__Task to complete__
Reproduce exactly, from the data that follows, the line with "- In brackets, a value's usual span", the line with "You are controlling", and every line that lies between them.
········
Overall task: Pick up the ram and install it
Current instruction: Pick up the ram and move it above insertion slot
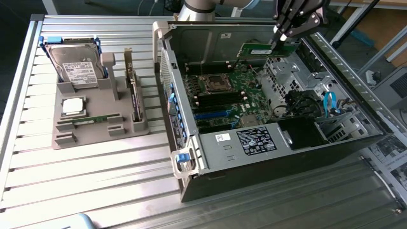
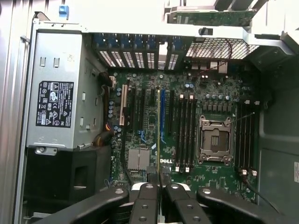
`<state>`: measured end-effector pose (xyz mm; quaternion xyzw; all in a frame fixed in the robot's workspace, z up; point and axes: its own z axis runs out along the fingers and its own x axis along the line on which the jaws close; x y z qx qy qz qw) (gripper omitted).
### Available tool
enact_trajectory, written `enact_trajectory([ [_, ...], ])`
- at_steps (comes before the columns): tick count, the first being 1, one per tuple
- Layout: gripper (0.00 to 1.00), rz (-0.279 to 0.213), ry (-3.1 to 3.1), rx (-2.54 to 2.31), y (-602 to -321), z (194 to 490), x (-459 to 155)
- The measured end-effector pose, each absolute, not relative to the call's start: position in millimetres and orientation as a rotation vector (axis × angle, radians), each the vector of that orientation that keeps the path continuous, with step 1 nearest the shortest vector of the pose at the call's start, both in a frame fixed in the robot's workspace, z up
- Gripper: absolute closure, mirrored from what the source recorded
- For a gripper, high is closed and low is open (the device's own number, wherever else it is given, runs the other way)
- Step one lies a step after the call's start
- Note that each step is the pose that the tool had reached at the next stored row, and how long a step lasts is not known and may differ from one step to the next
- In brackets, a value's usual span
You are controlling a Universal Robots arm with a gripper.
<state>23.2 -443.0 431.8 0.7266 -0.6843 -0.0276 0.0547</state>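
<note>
My gripper point(image 1: 281, 39) hangs over the far side of the open computer case point(image 1: 210, 181), shut on the ram point(image 1: 262, 50), a thin green stick with a white label. The ram sticks out from the fingers toward the exterior view's left, above the motherboard point(image 1: 237, 81). In the wrist view the two black fingers point(image 2: 145, 203) press together on the ram point(image 2: 159, 126), which shows edge-on as a thin line over the board. The long black memory slots point(image 2: 185, 133) lie beside the processor socket point(image 2: 215, 140), and the ram is above the board, not seated in any slot.
A grey holder tray point(image 1: 95, 136) at the exterior view's left carries a hard drive point(image 1: 76, 67), a square silver chip point(image 1: 72, 106) and an upright card point(image 1: 133, 93). Inside the case are a power supply point(image 2: 56, 102), blue cables point(image 1: 329, 102) and drive bays.
</note>
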Motion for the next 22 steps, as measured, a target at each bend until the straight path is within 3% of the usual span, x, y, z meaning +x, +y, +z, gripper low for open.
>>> enact_trajectory([
  [18,0.87,-0.086,-2.077,2.206,-443,432,37],
  [22,0.87,-0.044,-2.097,2.224,-443,432,37],
])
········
__Task response__
- In brackets, a value's usual span
You are controlling a Universal Robots arm with a gripper.

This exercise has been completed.